Court Opinion

ID: 9687926
Source: CourtListenerOpinion
Date Created: 2023-08-24 16:53:36.31054+00
Date Added: 2024-06-11T18:18:33.114542
License: Public Domain

REES, Justice
(dissenting).
I must respectfully dissent.
The conclusion of the majority that the phrase “starting this date” is referable to the date April 22, 1959, is reached when and only when the addendum to the lease is read as an isolated instrument separate from the original lease. Irrespective of the fact that the supplemental instrument characterized as an addendum was executed some ten months subsequent to the date of the execution of the original lease, it by its very terms provided that the only purpose and sole intent of the parties in executing the supplemental instrument was to change the annual rental from $100 per year to $1000 per year. It does not provide for any change in the lease term, that is to say, the period for which the rental arrangement was to continue. The original lease was for a period of 20 years, to commence on the date of the execution of the original lease, June 16, 1958. The effect of the majority’s view is to bring about a' result which is both uncontemplated by the parties and unreasonable. By way of illustration: if the plaintiffs were to pay $1000 as advance royalties on April 22, 1977, this would cover a period up to and including April 22, 1978, but under the duration clause of the original lease the relationship of the parties arising thereunder expires on June 16, 1978, approximately two months later.

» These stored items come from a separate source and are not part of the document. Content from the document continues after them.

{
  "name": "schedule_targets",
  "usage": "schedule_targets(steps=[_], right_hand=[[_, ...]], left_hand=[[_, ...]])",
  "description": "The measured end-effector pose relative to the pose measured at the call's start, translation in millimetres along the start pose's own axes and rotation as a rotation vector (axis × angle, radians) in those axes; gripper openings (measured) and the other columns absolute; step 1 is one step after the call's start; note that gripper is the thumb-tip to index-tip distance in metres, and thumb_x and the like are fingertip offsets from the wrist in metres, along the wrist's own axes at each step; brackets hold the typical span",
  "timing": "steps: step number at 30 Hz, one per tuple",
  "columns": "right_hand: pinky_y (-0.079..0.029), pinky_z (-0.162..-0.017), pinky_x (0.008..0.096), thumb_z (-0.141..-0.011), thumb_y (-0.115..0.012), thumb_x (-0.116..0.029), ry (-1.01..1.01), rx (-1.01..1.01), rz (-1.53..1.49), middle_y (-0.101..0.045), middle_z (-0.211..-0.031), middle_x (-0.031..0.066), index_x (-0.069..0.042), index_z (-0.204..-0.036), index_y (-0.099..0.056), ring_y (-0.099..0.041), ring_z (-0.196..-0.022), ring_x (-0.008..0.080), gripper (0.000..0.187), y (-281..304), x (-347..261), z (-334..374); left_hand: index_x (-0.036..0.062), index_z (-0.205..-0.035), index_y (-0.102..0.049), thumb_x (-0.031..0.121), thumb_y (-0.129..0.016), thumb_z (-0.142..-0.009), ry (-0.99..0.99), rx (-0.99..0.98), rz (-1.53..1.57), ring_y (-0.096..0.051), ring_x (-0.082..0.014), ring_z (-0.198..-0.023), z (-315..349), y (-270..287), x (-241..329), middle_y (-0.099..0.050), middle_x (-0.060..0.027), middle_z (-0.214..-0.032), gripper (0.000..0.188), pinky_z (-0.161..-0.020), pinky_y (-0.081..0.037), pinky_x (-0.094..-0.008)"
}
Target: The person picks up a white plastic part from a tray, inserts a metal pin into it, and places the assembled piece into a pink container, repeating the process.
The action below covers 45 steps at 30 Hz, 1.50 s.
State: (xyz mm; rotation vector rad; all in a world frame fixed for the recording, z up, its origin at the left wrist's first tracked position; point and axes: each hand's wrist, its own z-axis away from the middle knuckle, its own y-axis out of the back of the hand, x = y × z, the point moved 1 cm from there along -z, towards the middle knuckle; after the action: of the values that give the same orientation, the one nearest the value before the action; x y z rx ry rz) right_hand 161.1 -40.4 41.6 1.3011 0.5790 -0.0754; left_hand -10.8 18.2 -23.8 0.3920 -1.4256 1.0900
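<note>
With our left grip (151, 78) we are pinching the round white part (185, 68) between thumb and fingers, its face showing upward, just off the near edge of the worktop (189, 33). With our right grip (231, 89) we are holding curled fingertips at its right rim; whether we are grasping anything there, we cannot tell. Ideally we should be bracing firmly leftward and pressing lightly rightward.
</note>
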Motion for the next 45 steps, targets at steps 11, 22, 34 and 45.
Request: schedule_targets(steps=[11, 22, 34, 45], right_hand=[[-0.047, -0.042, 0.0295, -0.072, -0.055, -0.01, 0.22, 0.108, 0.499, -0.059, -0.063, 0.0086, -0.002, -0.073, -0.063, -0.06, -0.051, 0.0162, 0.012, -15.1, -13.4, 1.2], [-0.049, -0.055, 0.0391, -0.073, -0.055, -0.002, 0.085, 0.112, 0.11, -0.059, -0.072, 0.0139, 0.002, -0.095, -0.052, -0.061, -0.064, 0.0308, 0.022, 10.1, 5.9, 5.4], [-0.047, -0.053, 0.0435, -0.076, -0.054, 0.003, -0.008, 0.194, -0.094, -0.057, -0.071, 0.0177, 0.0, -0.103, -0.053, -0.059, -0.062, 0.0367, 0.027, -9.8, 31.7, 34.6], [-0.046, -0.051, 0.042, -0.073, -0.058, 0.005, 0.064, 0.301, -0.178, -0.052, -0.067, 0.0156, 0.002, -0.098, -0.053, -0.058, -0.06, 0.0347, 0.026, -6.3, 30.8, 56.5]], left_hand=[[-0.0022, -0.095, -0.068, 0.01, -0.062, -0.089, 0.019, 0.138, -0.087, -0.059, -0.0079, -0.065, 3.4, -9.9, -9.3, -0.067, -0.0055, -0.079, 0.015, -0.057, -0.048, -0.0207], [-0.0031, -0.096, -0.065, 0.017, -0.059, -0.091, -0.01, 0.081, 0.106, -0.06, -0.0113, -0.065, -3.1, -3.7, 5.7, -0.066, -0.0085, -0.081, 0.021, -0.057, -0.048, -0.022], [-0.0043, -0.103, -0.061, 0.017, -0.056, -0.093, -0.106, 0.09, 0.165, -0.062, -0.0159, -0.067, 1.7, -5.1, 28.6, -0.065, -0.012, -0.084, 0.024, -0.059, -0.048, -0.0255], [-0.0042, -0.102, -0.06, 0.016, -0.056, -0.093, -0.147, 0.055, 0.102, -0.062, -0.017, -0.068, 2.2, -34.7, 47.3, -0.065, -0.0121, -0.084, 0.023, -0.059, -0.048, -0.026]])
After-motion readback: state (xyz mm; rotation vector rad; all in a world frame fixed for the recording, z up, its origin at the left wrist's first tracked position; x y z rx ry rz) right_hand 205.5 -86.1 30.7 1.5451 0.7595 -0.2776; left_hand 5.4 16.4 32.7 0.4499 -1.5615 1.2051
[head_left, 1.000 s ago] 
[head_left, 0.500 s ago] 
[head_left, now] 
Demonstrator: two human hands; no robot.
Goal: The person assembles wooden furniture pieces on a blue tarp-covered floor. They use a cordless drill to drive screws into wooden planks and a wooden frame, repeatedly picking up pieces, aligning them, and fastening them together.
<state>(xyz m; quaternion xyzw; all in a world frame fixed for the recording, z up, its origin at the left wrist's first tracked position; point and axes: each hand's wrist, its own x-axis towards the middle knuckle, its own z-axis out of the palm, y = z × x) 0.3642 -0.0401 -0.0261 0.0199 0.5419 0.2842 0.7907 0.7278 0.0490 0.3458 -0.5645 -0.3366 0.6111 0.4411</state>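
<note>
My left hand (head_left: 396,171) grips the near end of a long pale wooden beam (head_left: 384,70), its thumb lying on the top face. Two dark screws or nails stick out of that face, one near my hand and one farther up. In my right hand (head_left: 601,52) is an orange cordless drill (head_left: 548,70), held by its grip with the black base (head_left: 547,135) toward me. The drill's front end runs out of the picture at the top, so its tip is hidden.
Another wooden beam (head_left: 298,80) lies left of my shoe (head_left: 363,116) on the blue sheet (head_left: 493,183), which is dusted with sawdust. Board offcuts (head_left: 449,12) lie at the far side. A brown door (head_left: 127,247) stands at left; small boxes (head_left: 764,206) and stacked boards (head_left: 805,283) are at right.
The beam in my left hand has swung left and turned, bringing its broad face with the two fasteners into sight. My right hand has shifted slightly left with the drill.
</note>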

The parties therefore would be faced with a two-months’ hiatus they in no way intended, and which the lease and its addendum do not contemplate.
I feel that by giving to the operative language of the original contract and the supplemental instrument (the addendum) its plain and ordinary meaning, and interpreting both instruments in the context in which the phraseology of both instruments is used, that the phrase “starting this date” must refer to the date of the original instrument, bearing in mind the fact that the obvious intendment of the parties was only to insert in lieu of paragraph 4(c) of the original lease the paragraph appearing in the addendum. To me this is the obvious intent of the parties.
I would affirm the trial court.
LARSON and BECKER, JJ., join in this dissent.